Yeah. I mean, I was lucky enough to get in on the second movie and we hit it off pretty good, so they wrote their third movie with me in mind.
When I spoke to Oscar Isaac for Inside Llewyn Davis, he mentioned he’d like to have the John Goodman deal where he’d get to be in all their movies.
Yeah, well, I wouldn’t mind having the Oscar Isaac deal right now.
If you called Lucasfilm, I bet they’d find a part for you in Star Wars.
He’s having a pretty good run. But Joel and Ethan, if I hadn’t been in one of their movies, I’d camp outside their door if I could find it.
You notice people get excited when you come on the screen. I saw it happen again at the premiere.
It’s well-timed because it needs a little comic relief right then.
And you have a crowd-pleasing scene.
I’m sitting in a pretty good spot in the infield to get a ball right there.
But that happens to you in a lot of movies.
[Goodman knocks on wood.]
You’ve had to notice that. There’s always a reaction.
Thanks for saying that, [laughs] but I try not to see my own movies too much.
I’m not real big on watching myself. I’m not comfortable with it. [The Trumbo premiere] was okay. I was working with some cool people. But there are times when I wish I would have done things differently.
Because you’re critiquing yourself?
Yeah, it’s there forever.
Are there any of your movies, if they come on, you’ll watch it?
If any of Joel and Ethan’s stuff comes on, I like to watch. I’d like to see Barton Fink again; I haven’t seen it for a long time. Totally mad and in its own world. They didn’t have much of a budget, so Barry Sonnenfeld and Joel and Ethan were inventing ways to move the camera and inventing shots, because they wanted something and they didn’t have the money or equipment to get it. So they’d put a camera on board and run with it, shit like that. They were so creative and to watch these guys do that, and to know what they wanted from the page to the storyboard – and they make it seem as easy as pie.
Had you not seen that before?
I had just started doing movies a couple years before, so I was really fascinated by these guys. For one thing, they were funnier than anybody I knew. And their stuff was really effective. They sent me a copy of Blood Simple to watch, then they told me the story of how they made a trailer for it before they made a film so they could get some dough. I thought, oh man, these guys are great. And they didn’t even have a pot to piss in, but they made every shot look like a million bucks.
You have a persona that makes people think they know you and I could imagine that becomes tricky in real life.
It’s funny, because there are people who I want to meet. I remember walking up to Kristen Wiig at a Saturday Night Live thing. And I actually interrupted a conversation she was having and I thought, What the fuck is wrong with you? You don’t know this woman. But it’s that kind of a thing.
I can’t imagine she was upset when she turned around and it was you.
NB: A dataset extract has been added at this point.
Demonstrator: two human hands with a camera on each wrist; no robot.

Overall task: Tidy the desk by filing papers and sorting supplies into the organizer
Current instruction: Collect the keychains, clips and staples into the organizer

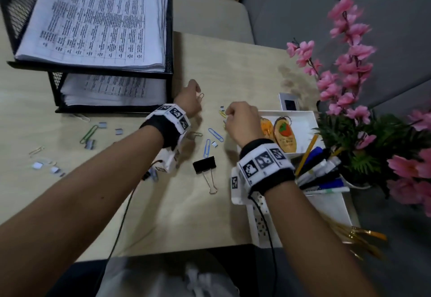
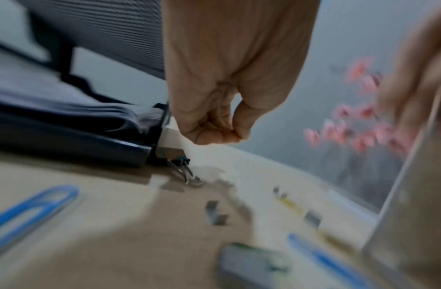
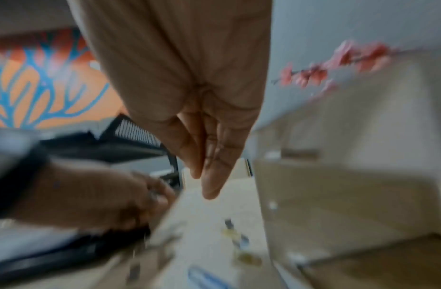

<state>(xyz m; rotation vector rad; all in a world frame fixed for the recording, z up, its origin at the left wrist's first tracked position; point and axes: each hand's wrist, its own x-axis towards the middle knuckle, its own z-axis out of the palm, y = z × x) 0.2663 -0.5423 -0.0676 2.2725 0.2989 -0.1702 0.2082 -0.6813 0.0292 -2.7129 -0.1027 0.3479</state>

Well, I didn’t want to stick around and find out because she was in the middle of a conversation and it was rude what I did.
I’m sure people do that to you all the time.
Yeah, but if I think about it in those terms, they don’t mean anything by it. [Laughs] As long as they don’t grab me.
I think people just see a friendly face that they know very well.
Most of the time, I’m wallowing around in my own shit and I’m easily nervous in crowds.
You mentioned Roseanne earlier. More people should talk about that show today. I interviewed Joss Whedon here at TIFF a few years ago, and he’s very proud of his work there.
Roseanne and I used to call Joss “Simply Red” because he had really long red hair. So, he was Simply Red.
There’s another guy doing well. You should just be taking credit for all these people’s successes.
[Laughs] Yeah, well, shit — In my book, I’m So Goddamned Sorry I Did That, by John Goodman. “If I haven’t apologized to you in person, I’ll get to you later.”
I’d buy that book.
Let me hire a ghostwriter and we’ll whip up some bullshit.